In 2013 Mr. Shapiro. also was named as a member of The Champions: Pioneers and Innovators in Sports Business by SportsBusiness Journal and SportsBusiness Daily.

In 2017, Shapiro founded Shapiro Advisors, LLC, a negotiation coaching and consulting firm. In 2018, Shapiro was inducted into the Baltimore Sun's Maryland Business and Civic Hall of Fame.

=== Books ===
In October 1998, Shapiro's book, The Power of Nice: How To Negotiate So Everyone Wins- Especially You! was published. The book was excerpted in Fortune Magazine. Shapiro's second book, Bullies, Tyrants & Impossible People: How To Beat Them Without Joining Them, published in 2005, made The Wall Street Journal's best seller list in its first week of publication. Shapiro's third book, Dare To Prepare: How To Win Before You Begin, published by Crown in January 2008, His book appeared on the best-seller lists of The New York Times, Business Week, and The Wall Street Journal. It was also declared as the winner in two categories at the National Best Books 2008 Awards by USA Book News and received a gold medal in the Success & Motivation category at the 2009 Axiom Business Book Awards.

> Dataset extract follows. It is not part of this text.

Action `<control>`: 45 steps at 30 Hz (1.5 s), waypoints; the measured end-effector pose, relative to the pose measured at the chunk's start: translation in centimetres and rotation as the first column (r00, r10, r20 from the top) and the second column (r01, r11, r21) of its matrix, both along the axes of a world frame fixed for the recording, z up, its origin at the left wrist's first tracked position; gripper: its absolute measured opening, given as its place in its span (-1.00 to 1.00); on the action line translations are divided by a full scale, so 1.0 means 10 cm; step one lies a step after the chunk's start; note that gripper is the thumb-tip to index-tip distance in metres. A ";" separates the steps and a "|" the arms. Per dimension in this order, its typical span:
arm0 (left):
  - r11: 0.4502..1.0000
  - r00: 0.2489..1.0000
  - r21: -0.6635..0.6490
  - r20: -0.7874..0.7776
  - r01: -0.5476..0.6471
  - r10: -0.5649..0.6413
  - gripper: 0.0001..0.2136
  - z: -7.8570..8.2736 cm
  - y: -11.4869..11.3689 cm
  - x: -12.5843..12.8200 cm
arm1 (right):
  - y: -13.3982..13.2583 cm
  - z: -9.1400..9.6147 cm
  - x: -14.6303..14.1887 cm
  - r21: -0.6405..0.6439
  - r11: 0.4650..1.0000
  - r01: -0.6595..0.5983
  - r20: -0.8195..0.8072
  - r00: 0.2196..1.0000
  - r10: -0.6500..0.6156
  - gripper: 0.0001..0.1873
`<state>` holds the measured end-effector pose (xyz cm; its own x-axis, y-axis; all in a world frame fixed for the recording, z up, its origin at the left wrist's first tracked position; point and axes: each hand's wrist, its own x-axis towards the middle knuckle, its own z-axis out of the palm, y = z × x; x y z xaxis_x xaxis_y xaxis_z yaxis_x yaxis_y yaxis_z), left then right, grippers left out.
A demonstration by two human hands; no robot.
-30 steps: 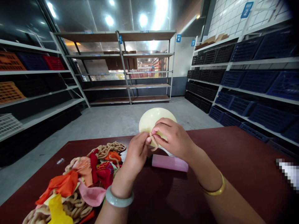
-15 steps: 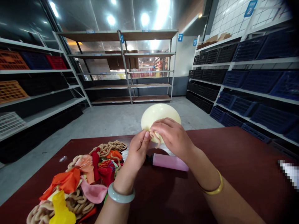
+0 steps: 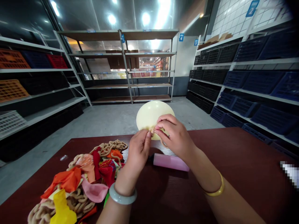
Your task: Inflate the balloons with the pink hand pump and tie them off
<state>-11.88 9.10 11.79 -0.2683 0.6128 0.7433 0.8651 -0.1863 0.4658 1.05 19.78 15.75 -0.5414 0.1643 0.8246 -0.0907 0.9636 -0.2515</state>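
Observation:
A pale yellow inflated balloon (image 3: 151, 113) is beyond my hands, its neck towards me. My left hand (image 3: 140, 144) is closed, thumb and fingers pinching the neck where a tan cord (image 3: 153, 130) is bunched. With thumb and fingertips, my right hand (image 3: 174, 133) grips the cord right beside it; a loop of cord shows under that hand. The exact wrapping at the neck is too small to make out. Below my hands a pink hand pump (image 3: 170, 162) with a dark nozzle end lies on the table.
On the left of the dark red table (image 3: 233, 174) lies a heap of limp balloons (image 3: 67, 179) mixed with tan cord (image 3: 80, 203). A small clear scrap (image 3: 63, 158) is near the left edge. Shelves (image 3: 149, 85) stand behind, with crates (image 3: 261, 81) on the side racks.
The balloon and both hands have shifted slightly left and up. My right hand's fingers have drawn back from over the neck and now pinch the cord; its dangling end has moved under that hand.

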 end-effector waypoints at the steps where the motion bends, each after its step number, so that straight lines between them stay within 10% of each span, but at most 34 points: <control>1: 1.000 1.000 -0.005 -0.014 -0.007 0.007 -0.72 0.00 0.00 0.00 | -0.01 -0.01 -0.01 -0.009 1.000 0.013 -0.016 1.000 -0.013 -0.88; 29: 0.999 0.998 0.011 -0.046 -0.046 0.046 -0.76 -0.06 0.03 0.04 | -0.10 -0.08 -0.12 -0.350 0.937 -0.007 0.047 0.999 0.025 -0.90; 45: 0.998 0.998 0.022 -0.033 -0.053 0.054 -0.80 -0.07 0.04 0.02 | -0.15 -0.06 -0.08 -0.036 0.997 0.073 0.006 0.997 -0.073 -0.90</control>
<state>-11.69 9.52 11.11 -0.2747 0.5820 0.7654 0.8893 -0.1490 0.4324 0.27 18.27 15.18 -0.5310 0.2329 0.8147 -0.0192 0.9579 -0.2863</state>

Shapiro's fourth book, Perfecting Your Pitch: How To Succeed In Business And In Life By Finding Words That Work, was released in November 2013.

Shapiro authored more than 20 law journal articles; co-authored books on corporate and securities law; founded Maryland's major bar review course; and began a legal publishing company.

== Personal life ==
Shapiro is the father of 4 children Mark Shapiro, the president of the Toronto Blue Jays; Julie Mangini, an executive coach and lawyer who is married to Eric Mangini, former head coach of the New York Jets and Cleveland Browns. David Shapiro, the CEO of the YMCA of Greater Boston, and Laura Dulac, the Founder and chairperson of the charity, Our Children Making Change.